• TRY IT
What is needed is every line of the data that includes the word "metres". Please copy each one.
Top of INPUT DATA
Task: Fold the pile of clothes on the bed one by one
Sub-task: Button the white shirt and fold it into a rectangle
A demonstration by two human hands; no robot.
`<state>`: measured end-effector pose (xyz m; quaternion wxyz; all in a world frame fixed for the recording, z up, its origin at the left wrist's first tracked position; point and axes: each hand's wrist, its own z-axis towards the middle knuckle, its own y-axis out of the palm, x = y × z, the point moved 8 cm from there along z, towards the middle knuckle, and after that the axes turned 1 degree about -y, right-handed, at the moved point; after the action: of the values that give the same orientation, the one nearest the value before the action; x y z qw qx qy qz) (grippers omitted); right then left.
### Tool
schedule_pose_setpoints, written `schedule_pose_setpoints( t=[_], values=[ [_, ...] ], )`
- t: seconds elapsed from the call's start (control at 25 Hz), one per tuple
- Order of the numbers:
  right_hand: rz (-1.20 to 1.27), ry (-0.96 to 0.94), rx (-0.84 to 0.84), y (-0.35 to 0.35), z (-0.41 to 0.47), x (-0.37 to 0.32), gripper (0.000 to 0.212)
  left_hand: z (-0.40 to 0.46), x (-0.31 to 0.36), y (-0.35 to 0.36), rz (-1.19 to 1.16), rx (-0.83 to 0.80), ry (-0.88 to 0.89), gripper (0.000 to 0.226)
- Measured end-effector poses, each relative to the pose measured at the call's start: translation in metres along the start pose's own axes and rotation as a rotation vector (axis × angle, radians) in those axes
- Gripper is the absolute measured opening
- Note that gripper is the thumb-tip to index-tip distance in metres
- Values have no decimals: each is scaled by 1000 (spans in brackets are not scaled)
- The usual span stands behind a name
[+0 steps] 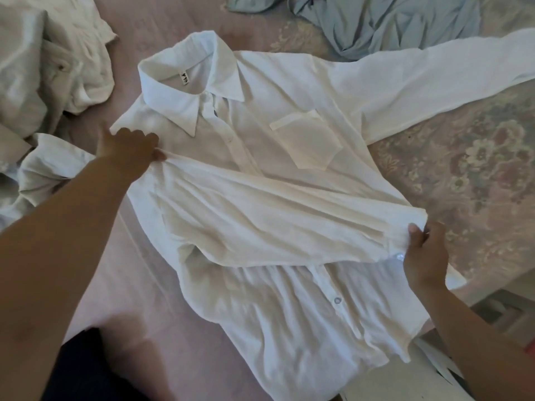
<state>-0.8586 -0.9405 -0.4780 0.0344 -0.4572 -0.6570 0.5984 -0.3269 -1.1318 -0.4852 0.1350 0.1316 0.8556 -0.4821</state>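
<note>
A white button-up shirt (289, 134) lies face up on the bed, collar toward the far left, chest pocket showing. One long sleeve (260, 221) is drawn diagonally across the shirt's front. My left hand (127, 147) pinches that sleeve at the shoulder seam. The cuff end of the same sleeve is gripped by my right hand (424, 253), near the shirt's right edge. The other sleeve (434, 79) stretches flat toward the far right.
A heap of pale crumpled clothes (49, 68) sits at the far left. A light blue garment (376, 21) lies bunched at the back. The bed cover (463, 157) is pink with a floral pattern; its edge and the floor show at the lower right.
</note>
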Motion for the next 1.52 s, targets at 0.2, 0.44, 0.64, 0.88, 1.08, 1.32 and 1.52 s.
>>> schedule_pose_setpoints(
  t=[0.2, 0.44, 0.64, 0.88, 1.08, 1.32, 1.52],
  values=[
    [-144, -37, 108, 1, -3, -2, 34, -37, 9, -11, -200, 474, 50, 39],
    [-383, -761, -60, 52, -128, -47, 49, -207, 95, 50, -774, 576, 49, 55],
    [-520, -1206, -458, 97, -230, -36, 48, -322, 197, 114, -616, 366, 212, 59],
    [-715, -1468, -635, 106, -263, 14, 109, -400, 225, 159, -1332, 282, -308, 53],
    [-805, -1486, -661, 116, -290, 50, 140, -416, 261, 178, -1795, -66, -793, 10],
    [-596, -1499, -486, 111, -321, 50, 83, -455, 255, 178, -1846, -11, -916, 31],
    [-602, -1481, -660, 108, -338, 66, 65, -483, 269, 211, -1631, -259, -882, 36]
  ],
)
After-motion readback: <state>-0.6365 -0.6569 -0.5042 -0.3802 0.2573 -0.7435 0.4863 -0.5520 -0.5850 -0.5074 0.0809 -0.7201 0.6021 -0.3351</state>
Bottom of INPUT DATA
• OUTPUT FOR THIS EXERCISE
- Measured end-effector poses, each relative to the pose measured at the call's start: translation in metres along the start pose's own axes and rotation as a rotation vector (axis × angle, radians) in those axes
- Note that gripper is the thumb-tip to index-tip distance in metres

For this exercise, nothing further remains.